**What the task asks:**
Your answer should consist solely of the lines from the first line of the data through the line with "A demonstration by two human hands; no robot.", each reproduced exactly.

⟨

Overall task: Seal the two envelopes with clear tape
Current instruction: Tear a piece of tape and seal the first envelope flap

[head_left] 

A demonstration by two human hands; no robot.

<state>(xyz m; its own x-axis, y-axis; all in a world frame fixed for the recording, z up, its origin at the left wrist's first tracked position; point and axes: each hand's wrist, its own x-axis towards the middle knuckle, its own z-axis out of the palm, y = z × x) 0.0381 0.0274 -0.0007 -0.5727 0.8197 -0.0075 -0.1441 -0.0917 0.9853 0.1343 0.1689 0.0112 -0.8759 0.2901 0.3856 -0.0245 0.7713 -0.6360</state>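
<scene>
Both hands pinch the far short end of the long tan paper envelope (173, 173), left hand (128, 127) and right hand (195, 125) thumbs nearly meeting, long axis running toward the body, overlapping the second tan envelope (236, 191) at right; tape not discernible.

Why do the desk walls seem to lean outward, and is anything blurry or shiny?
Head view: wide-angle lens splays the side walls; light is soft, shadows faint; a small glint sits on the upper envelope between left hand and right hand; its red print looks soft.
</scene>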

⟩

**Solution:**
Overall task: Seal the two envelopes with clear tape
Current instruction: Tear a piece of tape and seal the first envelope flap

[head_left] 

A demonstration by two human hands; no robot.

Nothing more is required for this answer.